- _TASK GOAL_: Your answer is to be every line of the material that includes the string "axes".

- _DATA BLOCK_:
%%

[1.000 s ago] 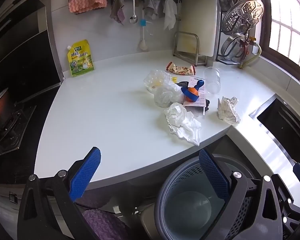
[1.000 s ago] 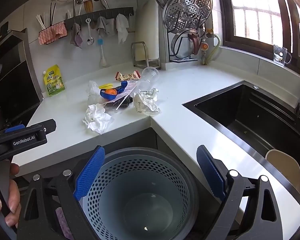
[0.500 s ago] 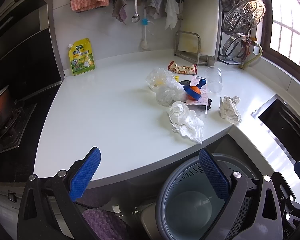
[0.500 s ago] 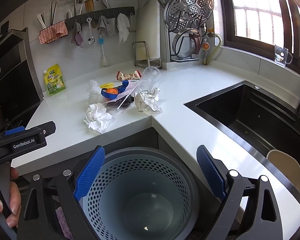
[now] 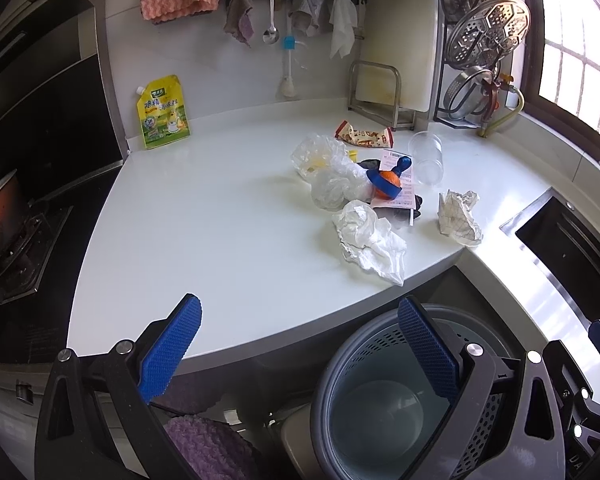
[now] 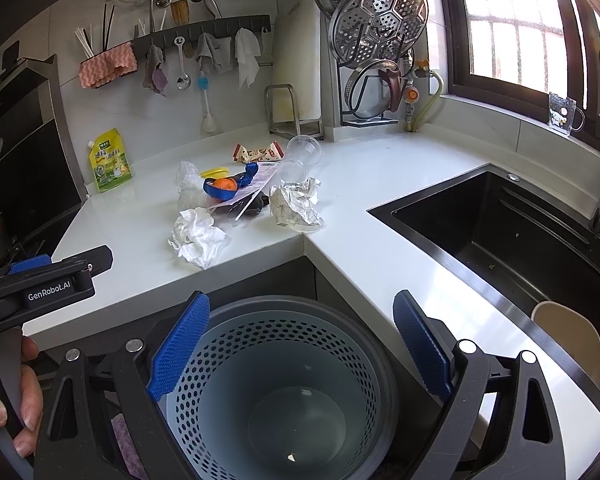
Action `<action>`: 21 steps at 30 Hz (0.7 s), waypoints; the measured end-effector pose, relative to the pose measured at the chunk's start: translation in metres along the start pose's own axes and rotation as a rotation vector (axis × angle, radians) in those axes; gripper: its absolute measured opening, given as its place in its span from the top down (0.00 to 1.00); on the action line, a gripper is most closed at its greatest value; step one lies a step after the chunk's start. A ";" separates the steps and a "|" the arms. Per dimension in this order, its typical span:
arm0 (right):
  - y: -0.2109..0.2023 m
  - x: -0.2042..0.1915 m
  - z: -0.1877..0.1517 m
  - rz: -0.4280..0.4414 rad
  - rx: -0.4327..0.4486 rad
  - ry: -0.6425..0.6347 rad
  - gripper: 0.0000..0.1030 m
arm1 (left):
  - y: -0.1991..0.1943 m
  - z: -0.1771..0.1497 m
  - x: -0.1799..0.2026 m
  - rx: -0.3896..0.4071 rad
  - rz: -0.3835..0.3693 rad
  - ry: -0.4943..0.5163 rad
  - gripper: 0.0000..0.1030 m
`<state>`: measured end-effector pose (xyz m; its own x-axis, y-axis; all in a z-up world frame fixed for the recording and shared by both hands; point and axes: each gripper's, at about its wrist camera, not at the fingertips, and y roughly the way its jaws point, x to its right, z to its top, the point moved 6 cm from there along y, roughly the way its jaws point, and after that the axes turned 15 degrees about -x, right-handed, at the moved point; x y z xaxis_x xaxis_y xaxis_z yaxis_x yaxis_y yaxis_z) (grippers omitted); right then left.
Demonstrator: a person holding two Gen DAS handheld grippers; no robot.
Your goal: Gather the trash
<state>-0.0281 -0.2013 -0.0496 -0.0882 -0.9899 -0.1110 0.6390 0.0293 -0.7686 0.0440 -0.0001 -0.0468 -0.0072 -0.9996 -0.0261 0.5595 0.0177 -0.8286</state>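
A pile of trash lies on the white counter (image 5: 220, 220): a crumpled white tissue (image 5: 370, 240) (image 6: 198, 236), a crumpled printed paper (image 5: 458, 216) (image 6: 296, 204), clear plastic bags (image 5: 328, 176), a blue and orange piece (image 5: 388, 180) (image 6: 224, 186), a clear cup on its side (image 5: 426, 158) (image 6: 300, 156) and a snack wrapper (image 5: 364, 136). A grey perforated trash bin (image 6: 284, 384) (image 5: 384, 400) stands on the floor below the counter corner. My left gripper (image 5: 300, 348) is open and empty, short of the counter edge. My right gripper (image 6: 300, 344) is open and empty above the bin.
A black sink (image 6: 500, 232) is set in the counter to the right. A stove (image 5: 16, 248) is at the left. A yellow pouch (image 5: 162, 112) leans on the back wall. A rack with steamer lids (image 6: 376, 40) and a cutting board stands at the back.
Both grippers have edged slightly forward and up, so the counter and the trash pile sit a little lower in view. Both stay open. Nothing on the counter has moved.
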 end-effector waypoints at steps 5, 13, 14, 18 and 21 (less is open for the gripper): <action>-0.001 0.000 0.000 0.002 0.000 0.002 0.14 | 0.000 -0.001 0.000 -0.002 -0.004 0.000 0.06; -0.001 0.000 -0.001 0.002 0.000 0.002 0.14 | 0.001 -0.003 0.000 -0.005 -0.004 -0.001 0.06; -0.001 0.000 0.000 0.001 0.000 0.002 0.14 | 0.001 -0.003 0.000 -0.005 -0.004 -0.002 0.06; 0.000 0.000 -0.001 0.002 0.000 0.002 0.14 | 0.000 -0.004 -0.001 -0.005 -0.004 -0.005 0.06; 0.000 0.000 -0.001 0.002 -0.001 0.002 0.14 | 0.000 -0.005 -0.002 -0.008 -0.005 -0.006 0.06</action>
<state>-0.0291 -0.2007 -0.0504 -0.0880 -0.9896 -0.1140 0.6388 0.0317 -0.7687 0.0405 0.0016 -0.0496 -0.0053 -0.9998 -0.0187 0.5525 0.0127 -0.8334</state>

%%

- _REPLY TO THE EXERCISE_:
Action `<action>`: 21 steps at 30 Hz (0.7 s), waypoints; the measured end-effector pose, relative to the pose measured at the chunk's start: translation in metres along the start pose's own axes and rotation as a rotation vector (axis × angle, radians) in those axes; gripper: its absolute measured opening, given as its place in its span from the top down (0.00 to 1.00); on the action line, a gripper is most closed at its greatest value; step one lies a step after the chunk's start. A ";" separates the steps and a "|" the arms. Per dimension in this order, its typical span:
`<state>`: measured end-effector pose (xyz m; its own x-axis, y-axis; all in a z-up world frame fixed for the recording and shared by both hands; point and axes: each gripper's, at about its wrist camera, not at the fingertips, and y roughly the way its jaws point, x to its right, z to its top, the point moved 6 cm from there along y, roughly the way its jaws point, and after that the axes turned 15 degrees about -x, right-handed, at the moved point; x y z xaxis_x xaxis_y xaxis_z yaxis_x yaxis_y yaxis_z) (grippers omitted); right then left.

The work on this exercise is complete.